Characterization of JAK2-V617F LT-HSCs by single-cell expression profiling. (A) Heat map of the hierarchical clustering showing expression levels of all genes differentially expressed between FACS-sorted V617F and WT single cells with a cutoff of P ≤ 0.01. Top rows show genes up-regulated in V617F cells and bottom rows genes that are down-regulated. Data from two independent experiments are shown (total n = 38 for WT cells and n = 45 for V617F cells). (B) Expression levels and percentages of expressing cells of selected genes implicated in self-renewal and myeloid/lymphoid priming. Dots represent single cells and they are arranged according to decreasing expression. (C) Genes whose expression levels correlated with expression levels of JAK2-V617F. (D) Correlations between up-regulated genes and V617F. (E) DNA damage in LT-HSCs from V617F mice and controls. Immunofluorescence images of nuclei showing γH2AX and p53BP foci in LT-HSCs from irradiated WT mice, WT controls, and V617F mice are shown. LT-HSC from WT and JAK2-V617F mice were co-stained with antibodies against p53BP and γH2AX (top) or isotype matched antibodies (bottom). Nuclei were counterstained with DAPI. As a positive control, LSKs were isolated from mice 1 h after 2Gy irradiation (IR).
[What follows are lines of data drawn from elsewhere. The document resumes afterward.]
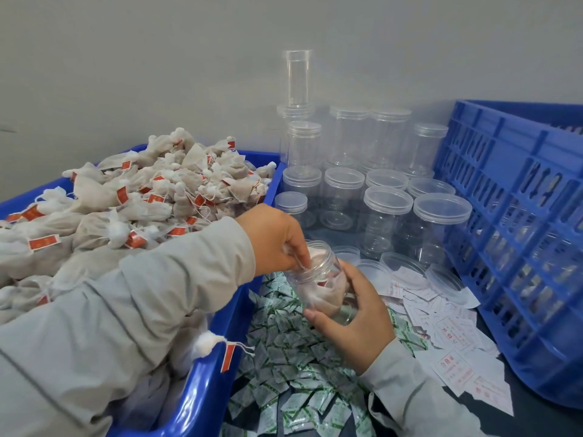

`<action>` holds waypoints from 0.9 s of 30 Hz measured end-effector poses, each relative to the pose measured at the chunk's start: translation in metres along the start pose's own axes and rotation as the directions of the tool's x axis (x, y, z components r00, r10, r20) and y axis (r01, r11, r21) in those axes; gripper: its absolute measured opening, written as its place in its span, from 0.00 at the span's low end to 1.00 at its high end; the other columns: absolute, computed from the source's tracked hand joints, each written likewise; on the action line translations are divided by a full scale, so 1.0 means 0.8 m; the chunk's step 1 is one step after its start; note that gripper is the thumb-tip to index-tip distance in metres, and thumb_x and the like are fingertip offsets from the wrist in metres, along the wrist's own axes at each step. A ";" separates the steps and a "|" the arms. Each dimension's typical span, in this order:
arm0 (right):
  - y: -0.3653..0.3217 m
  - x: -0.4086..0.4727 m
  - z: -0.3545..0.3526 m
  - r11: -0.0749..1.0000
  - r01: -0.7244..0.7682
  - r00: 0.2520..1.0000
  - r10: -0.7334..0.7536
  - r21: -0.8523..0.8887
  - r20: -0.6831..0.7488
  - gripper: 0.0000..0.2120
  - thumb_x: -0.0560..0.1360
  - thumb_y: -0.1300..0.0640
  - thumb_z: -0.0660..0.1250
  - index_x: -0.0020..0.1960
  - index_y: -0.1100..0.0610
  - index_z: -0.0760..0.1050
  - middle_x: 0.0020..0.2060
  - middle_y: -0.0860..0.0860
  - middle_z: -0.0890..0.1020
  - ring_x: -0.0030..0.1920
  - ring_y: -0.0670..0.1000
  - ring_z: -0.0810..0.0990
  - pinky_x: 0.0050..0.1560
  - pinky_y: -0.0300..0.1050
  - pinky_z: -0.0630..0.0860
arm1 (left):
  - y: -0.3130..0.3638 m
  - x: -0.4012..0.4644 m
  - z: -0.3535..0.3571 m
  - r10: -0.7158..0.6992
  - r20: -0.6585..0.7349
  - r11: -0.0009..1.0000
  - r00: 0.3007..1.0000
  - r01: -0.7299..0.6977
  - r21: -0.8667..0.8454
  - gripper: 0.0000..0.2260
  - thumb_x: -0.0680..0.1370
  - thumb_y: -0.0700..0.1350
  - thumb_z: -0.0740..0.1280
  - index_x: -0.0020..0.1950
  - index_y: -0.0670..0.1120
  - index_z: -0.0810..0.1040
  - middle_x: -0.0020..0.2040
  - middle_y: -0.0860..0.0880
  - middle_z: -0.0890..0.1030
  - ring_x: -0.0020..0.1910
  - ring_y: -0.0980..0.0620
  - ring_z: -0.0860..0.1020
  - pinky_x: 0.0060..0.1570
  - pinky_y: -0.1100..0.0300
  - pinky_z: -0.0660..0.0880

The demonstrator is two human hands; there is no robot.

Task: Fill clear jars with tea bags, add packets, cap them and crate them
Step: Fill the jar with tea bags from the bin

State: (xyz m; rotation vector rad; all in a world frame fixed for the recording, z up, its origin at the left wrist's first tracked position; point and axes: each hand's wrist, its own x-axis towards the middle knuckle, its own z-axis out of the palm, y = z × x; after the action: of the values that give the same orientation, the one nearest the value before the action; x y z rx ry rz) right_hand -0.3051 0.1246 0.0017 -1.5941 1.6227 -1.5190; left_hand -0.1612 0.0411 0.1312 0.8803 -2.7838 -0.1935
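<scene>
My right hand (356, 323) grips an uncapped clear jar (328, 269), tilted toward the left, with tea bags inside it. My left hand (274, 238) is at the jar's mouth, fingers pinched on a tea bag (310, 255) that is partly inside. A heap of tea bags with red tags (142, 197) fills the blue bin (202, 386) on the left. Small green-and-white packets (284, 357) lie spread beneath the jar. White paper slips with red print (448, 339) lie to the right of them.
Many capped empty clear jars (385, 222) stand at the back, some stacked against the wall. Loose clear lids (407, 263) lie in front of them. A blue slotted crate (517, 234) stands at the right, with jars showing through its slots.
</scene>
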 end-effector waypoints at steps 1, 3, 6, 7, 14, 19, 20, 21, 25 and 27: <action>0.000 0.000 0.000 1.000 0.011 1.000 -0.011 -0.016 0.003 0.34 0.58 0.46 0.75 0.58 0.34 0.64 0.58 0.44 0.75 0.58 0.45 0.76 0.56 0.50 0.77 | 0.001 0.002 0.003 0.014 0.032 0.999 0.999 -0.015 0.047 0.10 0.74 0.41 0.67 0.51 0.51 0.84 0.52 0.54 0.82 0.51 0.55 0.78 0.53 0.69 0.68; 0.001 -0.001 0.000 0.999 0.026 1.000 -0.026 -0.041 0.012 0.33 0.58 0.45 0.75 0.58 0.33 0.64 0.58 0.42 0.74 0.58 0.44 0.75 0.56 0.50 0.77 | 0.003 0.006 0.008 0.036 0.106 0.989 0.994 -0.051 0.138 0.11 0.76 0.42 0.64 0.54 0.51 0.82 0.55 0.54 0.81 0.54 0.54 0.77 0.53 0.69 0.67; 0.005 -0.001 0.000 0.999 0.032 0.999 -0.031 -0.042 0.008 0.33 0.58 0.45 0.75 0.57 0.32 0.64 0.57 0.40 0.73 0.56 0.44 0.76 0.55 0.49 0.78 | 0.003 0.009 0.011 0.041 0.227 0.973 0.973 -0.090 0.211 0.14 0.78 0.40 0.59 0.57 0.51 0.80 0.56 0.53 0.80 0.59 0.51 0.73 0.56 0.62 0.67; 0.006 -0.001 0.000 0.999 0.035 0.999 -0.034 -0.041 0.006 0.33 0.58 0.45 0.75 0.57 0.32 0.64 0.57 0.40 0.74 0.57 0.45 0.77 0.55 0.48 0.78 | 0.002 0.010 0.012 0.035 0.258 0.970 0.965 -0.095 0.224 0.14 0.78 0.39 0.58 0.57 0.49 0.80 0.56 0.51 0.79 0.60 0.50 0.70 0.57 0.61 0.66; 0.008 0.002 -0.004 0.976 0.146 0.981 -0.164 -0.163 -0.106 0.34 0.60 0.47 0.74 0.60 0.36 0.62 0.53 0.35 0.71 0.52 0.39 0.74 0.54 0.33 0.70 | 0.002 0.006 0.022 0.015 0.367 0.924 0.930 -0.153 0.350 0.30 0.71 0.33 0.59 0.70 0.58 0.67 0.69 0.63 0.66 0.72 0.54 0.51 0.66 0.57 0.51; 0.008 0.003 -0.003 0.965 0.197 0.973 -0.215 -0.174 -0.088 0.36 0.59 0.49 0.75 0.62 0.40 0.62 0.53 0.37 0.71 0.51 0.36 0.72 0.53 0.23 0.65 | 0.001 0.008 0.026 0.029 0.405 0.927 0.914 -0.176 0.331 0.30 0.72 0.33 0.58 0.71 0.56 0.67 0.70 0.62 0.66 0.74 0.55 0.48 0.70 0.57 0.47; 0.006 0.003 -0.003 0.977 0.165 0.980 -0.179 -0.137 -0.092 0.35 0.59 0.48 0.75 0.61 0.37 0.63 0.53 0.36 0.71 0.52 0.35 0.72 0.53 0.24 0.66 | 0.000 0.007 0.024 0.034 0.398 0.948 0.917 -0.156 0.278 0.30 0.72 0.32 0.58 0.70 0.55 0.68 0.70 0.61 0.66 0.74 0.55 0.49 0.71 0.58 0.50; 0.005 0.003 -0.003 0.987 0.126 0.986 -0.136 -0.102 -0.099 0.35 0.58 0.47 0.75 0.60 0.36 0.63 0.54 0.37 0.72 0.53 0.35 0.73 0.53 0.27 0.68 | -0.001 0.007 0.021 0.044 0.358 0.974 0.933 -0.120 0.194 0.30 0.71 0.30 0.58 0.68 0.54 0.70 0.69 0.59 0.68 0.74 0.54 0.53 0.71 0.58 0.54; 0.008 0.004 -0.007 0.998 0.043 0.991 -0.048 -0.047 -0.126 0.35 0.59 0.47 0.79 0.59 0.35 0.64 0.56 0.44 0.75 0.57 0.46 0.76 0.56 0.40 0.74 | -0.020 0.007 -0.009 -0.188 -0.177 0.979 0.966 0.171 -0.109 0.24 0.71 0.29 0.58 0.54 0.53 0.81 0.56 0.49 0.80 0.48 0.54 0.76 0.50 0.72 0.69; 0.010 0.005 -0.008 0.999 0.023 0.992 -0.027 -0.037 -0.120 0.35 0.61 0.50 0.80 0.60 0.36 0.64 0.58 0.47 0.75 0.58 0.49 0.76 0.56 0.42 0.75 | -0.048 0.008 -0.024 -0.345 -0.323 0.938 0.881 0.340 -0.074 0.20 0.73 0.32 0.59 0.54 0.51 0.82 0.54 0.48 0.81 0.50 0.51 0.76 0.49 0.68 0.69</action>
State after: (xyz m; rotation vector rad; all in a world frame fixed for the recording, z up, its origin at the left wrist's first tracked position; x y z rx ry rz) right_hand -0.3149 0.1219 -0.0017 -1.5742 1.7090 -1.6371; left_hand -0.1406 0.0046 0.1435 1.2698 -2.2994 -0.1076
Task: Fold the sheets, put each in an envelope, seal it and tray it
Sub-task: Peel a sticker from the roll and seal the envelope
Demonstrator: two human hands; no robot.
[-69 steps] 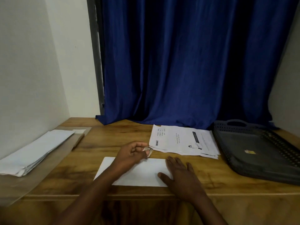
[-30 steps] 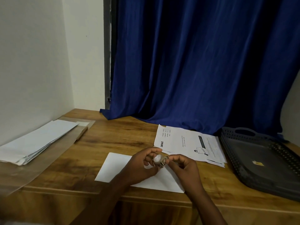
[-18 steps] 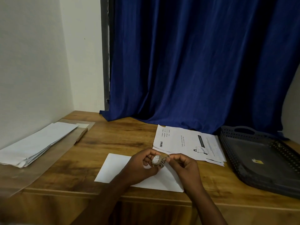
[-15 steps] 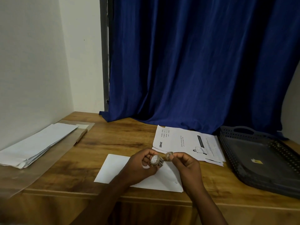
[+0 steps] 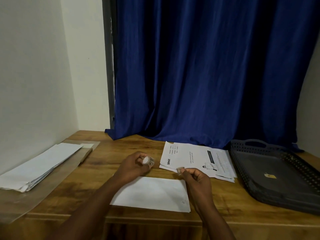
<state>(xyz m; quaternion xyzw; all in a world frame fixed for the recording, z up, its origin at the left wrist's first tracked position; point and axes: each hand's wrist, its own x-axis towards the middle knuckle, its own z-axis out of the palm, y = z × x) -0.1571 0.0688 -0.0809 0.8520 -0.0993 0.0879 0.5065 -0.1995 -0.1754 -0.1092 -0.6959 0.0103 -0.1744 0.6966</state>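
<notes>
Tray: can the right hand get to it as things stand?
Probably yes. Nothing lies between the right hand and the tray on that side, but its fingers pinch a tape end, so it isn't free to grasp.

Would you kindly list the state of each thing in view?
Envelope: flat on desk, not trayed.
Tape roll: gripped by left hand.
Tape end: pinched by right hand.
Printed sheets: unfolded, stacked.
Tray: holds no envelope.
Envelope stack: lying at left.

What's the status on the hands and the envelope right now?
Left hand grips tape roll; right hand pinches tape end. Envelope flat on desk, untaped. Nothing blocking.
</notes>
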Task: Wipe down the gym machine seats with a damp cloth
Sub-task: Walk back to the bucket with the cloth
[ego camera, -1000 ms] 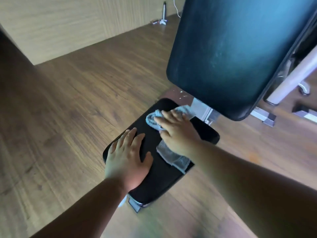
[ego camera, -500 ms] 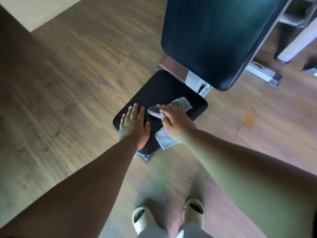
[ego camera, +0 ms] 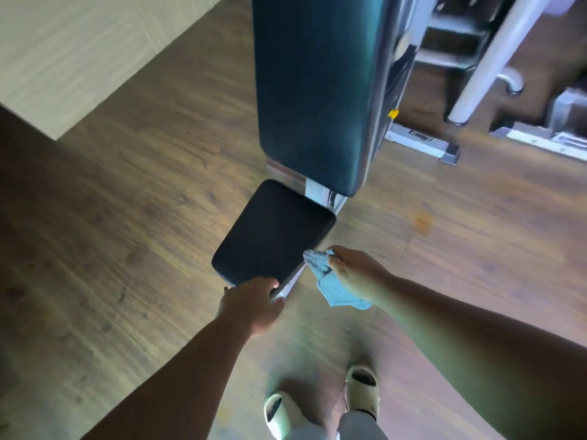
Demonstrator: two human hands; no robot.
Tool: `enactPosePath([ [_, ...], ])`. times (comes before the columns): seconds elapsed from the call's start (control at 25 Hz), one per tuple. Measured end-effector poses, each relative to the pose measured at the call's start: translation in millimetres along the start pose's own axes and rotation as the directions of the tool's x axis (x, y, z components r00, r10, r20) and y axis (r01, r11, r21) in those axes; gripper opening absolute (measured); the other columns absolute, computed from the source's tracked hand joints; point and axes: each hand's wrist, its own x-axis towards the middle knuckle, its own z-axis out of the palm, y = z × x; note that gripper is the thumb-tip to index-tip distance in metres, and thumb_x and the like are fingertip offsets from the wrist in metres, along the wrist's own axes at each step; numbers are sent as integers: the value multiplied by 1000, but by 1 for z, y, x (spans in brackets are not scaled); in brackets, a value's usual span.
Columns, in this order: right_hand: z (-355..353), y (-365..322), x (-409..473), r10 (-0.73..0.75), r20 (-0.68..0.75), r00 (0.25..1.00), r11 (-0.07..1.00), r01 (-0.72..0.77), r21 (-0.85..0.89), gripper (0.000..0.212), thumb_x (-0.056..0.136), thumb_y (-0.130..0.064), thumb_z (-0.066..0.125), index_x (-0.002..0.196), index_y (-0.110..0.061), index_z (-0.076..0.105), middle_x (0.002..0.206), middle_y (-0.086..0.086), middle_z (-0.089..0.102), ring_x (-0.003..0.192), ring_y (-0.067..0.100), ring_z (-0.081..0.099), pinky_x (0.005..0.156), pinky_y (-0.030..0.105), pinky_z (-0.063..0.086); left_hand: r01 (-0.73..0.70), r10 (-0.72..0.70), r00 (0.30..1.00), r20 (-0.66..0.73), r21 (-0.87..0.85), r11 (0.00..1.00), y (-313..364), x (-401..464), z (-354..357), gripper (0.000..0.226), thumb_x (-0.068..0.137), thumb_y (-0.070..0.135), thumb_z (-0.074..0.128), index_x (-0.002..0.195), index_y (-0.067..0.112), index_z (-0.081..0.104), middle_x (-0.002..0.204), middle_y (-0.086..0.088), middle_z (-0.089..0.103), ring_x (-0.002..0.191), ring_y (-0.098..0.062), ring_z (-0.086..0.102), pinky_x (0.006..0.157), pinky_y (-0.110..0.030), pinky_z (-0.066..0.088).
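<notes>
Left hand [ego camera: 254, 301] grip curled over seat [ego camera: 273, 233] edge | right hand [ego camera: 352, 274] grip pinching cloth [ego camera: 333, 289]

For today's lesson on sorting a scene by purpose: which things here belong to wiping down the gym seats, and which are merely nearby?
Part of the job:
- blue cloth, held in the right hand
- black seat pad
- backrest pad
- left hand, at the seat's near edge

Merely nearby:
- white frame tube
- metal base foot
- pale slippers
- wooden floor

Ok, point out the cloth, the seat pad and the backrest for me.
cloth [ego camera: 336, 289]: head view, middle of the hanging blue fabric.
seat pad [ego camera: 273, 233]: head view, centre of its black top.
backrest [ego camera: 314, 90]: head view, middle of its dark face.
</notes>
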Motion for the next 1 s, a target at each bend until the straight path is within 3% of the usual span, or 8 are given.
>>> enactPosePath([
  [0.16,-57,-12,-74,44,-126,991,999,-41,28,27,99,-32,37,114,-23,58,101,7,64,84,22,59,71,32,44,-164,165,986,-19,26,986,47,-36,-58,44,93,51,49,133,34,54,127,15,60,117,-12,58,95,-31,47],
  [0.4,-97,-48,-170,52,-382,923,998,-56,1,23,97,-35,38,103,-25,57,96,6,66,82,25,61,73,37,52,-421,428,899,-93,89,903,99,-72,-140,36,92,48,51,118,27,62,116,6,67,104,-15,62,89,-31,49],
  [0.6,-81,-60,-269,156,-602,783,988,-132,84,21,98,-33,38,100,-23,57,94,6,67,84,30,59,77,40,50,-626,647,760,-67,195,755,132,-118,-169,43,92,54,50,129,34,59,126,12,63,114,-13,58,94,-31,47],
  [0.8,-49,-43,-377,315,-691,650,947,-266,181,19,98,-32,41,99,-23,57,90,4,63,83,29,57,68,35,43,-774,789,611,62,259,578,186,-186,-156,43,91,57,51,126,36,59,124,12,65,111,-13,61,97,-35,48],
  [0.92,-30,-26,-450,394,-756,522,894,-407,184,20,98,-37,41,97,-24,56,81,-4,55,77,25,51,61,29,35,-850,861,495,116,267,453,227,-231,-134,41,88,59,53,121,37,62,120,12,67,106,-13,62,95,-35,50],
  [1.0,-13,-7,-500,432,-792,432,860,-462,218,23,95,-43,39,93,-27,55,82,-5,60,79,25,54,70,30,43,-888,897,416,149,277,366,257,-268,-114,38,87,60,54,118,39,62,118,14,66,104,-13,62,94,-33,50],
])
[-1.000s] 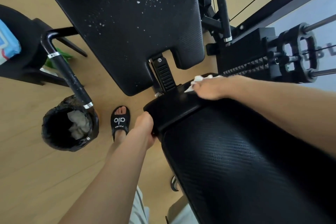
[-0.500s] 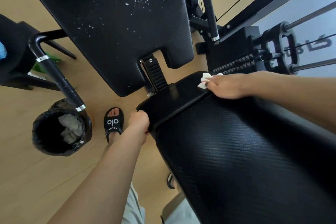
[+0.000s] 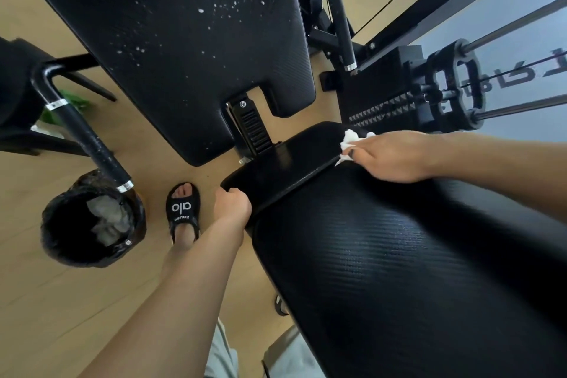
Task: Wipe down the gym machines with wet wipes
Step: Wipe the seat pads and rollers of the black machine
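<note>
Far left, on the pale wood floor, a black-lined round bin holding crumpled used wipes; next, left hand curled shut around the near-left corner of the small smooth black seat pad, apparently steadying it. Further right, right hand flat, fingers closed down on a scrunched white wet wipe at that pad's far right edge, by the seam with the long textured black bench pad: mid-wipe. Likely next: sweeping leftward across the pad, whose long axis runs lower left to upper right; white-speckled black back pad above seemingly uncleaned.
</note>
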`<state>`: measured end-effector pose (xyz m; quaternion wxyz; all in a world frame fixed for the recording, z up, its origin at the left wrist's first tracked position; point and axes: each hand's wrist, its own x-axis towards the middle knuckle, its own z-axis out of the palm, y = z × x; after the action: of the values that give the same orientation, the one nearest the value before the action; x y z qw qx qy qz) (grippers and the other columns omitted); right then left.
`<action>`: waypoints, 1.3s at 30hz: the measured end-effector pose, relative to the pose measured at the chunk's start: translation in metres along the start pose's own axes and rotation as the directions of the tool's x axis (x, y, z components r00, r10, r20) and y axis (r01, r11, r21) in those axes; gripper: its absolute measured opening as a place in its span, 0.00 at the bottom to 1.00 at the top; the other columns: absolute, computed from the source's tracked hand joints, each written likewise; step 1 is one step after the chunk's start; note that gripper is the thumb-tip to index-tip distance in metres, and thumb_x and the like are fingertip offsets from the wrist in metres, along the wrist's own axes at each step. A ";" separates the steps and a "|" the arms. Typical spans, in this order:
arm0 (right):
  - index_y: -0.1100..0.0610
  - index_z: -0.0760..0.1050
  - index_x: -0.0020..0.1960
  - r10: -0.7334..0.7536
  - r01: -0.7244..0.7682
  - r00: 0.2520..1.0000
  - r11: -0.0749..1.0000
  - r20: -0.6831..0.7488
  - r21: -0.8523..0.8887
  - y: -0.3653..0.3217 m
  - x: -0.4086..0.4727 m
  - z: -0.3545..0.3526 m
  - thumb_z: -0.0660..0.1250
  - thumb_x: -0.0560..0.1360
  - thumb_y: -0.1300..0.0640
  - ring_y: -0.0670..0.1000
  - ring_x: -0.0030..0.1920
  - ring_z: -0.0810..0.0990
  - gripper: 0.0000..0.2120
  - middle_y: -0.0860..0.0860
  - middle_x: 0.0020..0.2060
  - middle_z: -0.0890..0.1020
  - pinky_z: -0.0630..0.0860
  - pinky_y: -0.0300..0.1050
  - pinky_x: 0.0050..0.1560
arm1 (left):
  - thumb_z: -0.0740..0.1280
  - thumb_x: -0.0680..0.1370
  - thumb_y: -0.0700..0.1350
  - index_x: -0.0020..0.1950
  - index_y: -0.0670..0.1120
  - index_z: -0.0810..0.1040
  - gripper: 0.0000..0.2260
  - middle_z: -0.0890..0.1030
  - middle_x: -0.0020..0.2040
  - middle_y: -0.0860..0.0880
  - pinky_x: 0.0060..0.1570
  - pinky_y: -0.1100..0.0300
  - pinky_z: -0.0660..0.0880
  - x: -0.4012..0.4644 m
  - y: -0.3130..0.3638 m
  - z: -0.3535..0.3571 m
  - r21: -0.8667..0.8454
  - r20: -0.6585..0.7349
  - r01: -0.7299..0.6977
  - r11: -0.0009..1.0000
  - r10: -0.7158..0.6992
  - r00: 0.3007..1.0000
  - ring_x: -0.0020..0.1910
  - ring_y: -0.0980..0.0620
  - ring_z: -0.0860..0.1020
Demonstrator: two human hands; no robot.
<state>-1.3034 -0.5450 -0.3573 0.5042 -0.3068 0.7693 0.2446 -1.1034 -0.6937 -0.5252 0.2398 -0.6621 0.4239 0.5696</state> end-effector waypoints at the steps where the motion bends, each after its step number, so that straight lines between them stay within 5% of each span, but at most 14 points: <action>1: 0.53 0.67 0.77 -0.027 0.026 0.999 0.998 -0.018 -0.052 -0.007 -0.005 -0.001 0.42 0.87 0.50 0.60 0.78 0.64 0.24 0.57 0.78 0.66 0.59 0.55 0.79 | 0.51 0.84 0.47 0.79 0.50 0.62 0.22 0.72 0.71 0.43 0.69 0.40 0.69 -0.002 0.001 0.000 0.006 -0.007 -0.003 1.000 0.003 1.000 0.68 0.38 0.72; 5: 0.56 0.74 0.69 -0.304 0.292 0.950 0.946 -0.070 -0.140 -0.074 -0.012 0.019 0.47 0.87 0.52 0.59 0.67 0.75 0.21 0.56 0.68 0.76 0.71 0.59 0.69 | 0.50 0.83 0.47 0.78 0.50 0.63 0.22 0.72 0.70 0.43 0.67 0.39 0.70 0.004 0.000 0.004 0.000 -0.050 -0.009 1.000 0.009 0.999 0.66 0.37 0.73; 8: 0.56 0.70 0.75 -0.439 0.438 0.898 0.898 -0.037 -0.030 -0.099 -0.012 0.032 0.46 0.87 0.51 0.56 0.73 0.70 0.23 0.53 0.73 0.73 0.66 0.56 0.74 | 0.50 0.83 0.47 0.78 0.49 0.63 0.22 0.73 0.70 0.42 0.65 0.39 0.72 0.008 -0.001 0.006 0.021 -0.072 -0.004 1.000 0.006 0.997 0.65 0.36 0.74; 11: 0.51 0.62 0.80 -0.263 0.261 0.965 0.954 -0.004 0.145 -0.062 -0.019 0.022 0.45 0.87 0.50 0.55 0.78 0.62 0.24 0.51 0.79 0.64 0.59 0.55 0.78 | 0.50 0.83 0.46 0.79 0.51 0.62 0.22 0.72 0.71 0.42 0.67 0.39 0.70 0.003 -0.002 0.005 0.025 -0.056 -0.011 1.000 0.012 0.998 0.67 0.36 0.72; 15: 0.54 0.55 0.83 0.151 -0.152 0.988 0.971 0.018 0.183 -0.002 -0.010 -0.004 0.42 0.88 0.49 0.59 0.80 0.58 0.25 0.55 0.82 0.55 0.57 0.54 0.78 | 0.50 0.84 0.46 0.79 0.49 0.62 0.22 0.71 0.73 0.42 0.69 0.40 0.68 0.003 0.000 0.005 0.054 -0.077 -0.027 0.998 0.031 0.997 0.69 0.36 0.71; 21: 0.56 0.64 0.76 0.148 -0.157 0.987 0.966 0.056 0.207 -0.001 0.057 -0.014 0.41 0.87 0.49 0.61 0.76 0.64 0.25 0.55 0.74 0.67 0.61 0.56 0.73 | 0.51 0.85 0.45 0.79 0.47 0.61 0.22 0.70 0.73 0.42 0.70 0.44 0.68 0.004 -0.003 0.006 0.035 -0.075 -0.046 0.998 0.049 0.996 0.70 0.37 0.69; 27: 0.52 0.58 0.83 0.296 -0.308 0.951 0.891 0.088 0.333 -0.006 0.120 -0.017 0.43 0.84 0.40 0.57 0.82 0.55 0.31 0.55 0.82 0.58 0.50 0.56 0.79 | 0.52 0.84 0.45 0.78 0.47 0.63 0.21 0.72 0.71 0.41 0.70 0.44 0.68 0.006 -0.006 0.007 0.013 -0.076 -0.077 0.997 0.078 0.994 0.69 0.37 0.71; 32: 0.46 0.61 0.80 0.250 -0.265 0.963 0.945 0.098 0.192 -0.039 0.172 -0.010 0.37 0.73 0.29 0.60 0.80 0.58 0.42 0.53 0.81 0.60 0.53 0.63 0.78 | 0.51 0.85 0.45 0.78 0.49 0.63 0.20 0.73 0.70 0.43 0.69 0.45 0.69 0.002 -0.008 0.007 0.014 -0.049 -0.099 0.995 0.099 0.994 0.68 0.39 0.72; 39: 0.53 0.70 0.75 -0.182 0.150 0.968 0.971 0.170 0.189 -0.151 0.152 0.006 0.45 0.83 0.42 0.57 0.70 0.73 0.28 0.54 0.72 0.74 0.67 0.56 0.71 | 0.51 0.85 0.44 0.78 0.47 0.63 0.21 0.72 0.71 0.41 0.70 0.47 0.67 0.005 -0.005 -0.008 0.083 0.071 -0.094 0.992 0.088 0.994 0.69 0.38 0.71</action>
<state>-1.2374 -0.6796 -0.5099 0.6177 -0.3007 0.7087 0.1608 -1.0953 -0.6988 -0.5290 0.2560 -0.6115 0.4697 0.5831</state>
Images of cells were acquired on confocal microscopy and numbers of foci within nuclei were counted. Bars, 2 µm. (F) Quantification of the numbers of γH2AX and p53BP foci. Data from one experiment is shown, n = 19 (irradiated control), n = 17 (WT control), and n = 27 (V617F). Statistical analysis was conducted using Wilcoxon, Mann-Whitney Test, one-way ANOVA with Bonferroni’s post-hoc multiple comparison, or Student’s t test. ***, P ≤ 0.001.

Figure 8.

Summary of the observed numeric alterations in the HSC compartment of JAK2-V617F mice. The middle panel shows the numbers of phenotypic LT-HSCs (black circles) per 3 × 10⁵ BM cells (dashed box), as determined by flow cytometric analysis. V617F mice also have LT-HSCs with intermediate expression levels of lineage markers (L^int) that are capable of long-term engraftment (yellow circles). L^int LT-HSCs with long-term engraftment potential do not exist in WT mice. The left panel shows the numbers of functional HSCs per 3 × 10⁵ BM cells calculated from transplantations of sorted single cells using the frequencies of long-term engraftment (derived from Tables 2 and 3). The right panel shows the number of functional LT-HSCs per 3 × 10⁵ BM cells derived from limiting dilution transplantations and calculated by Poisson distribution (see Table 1).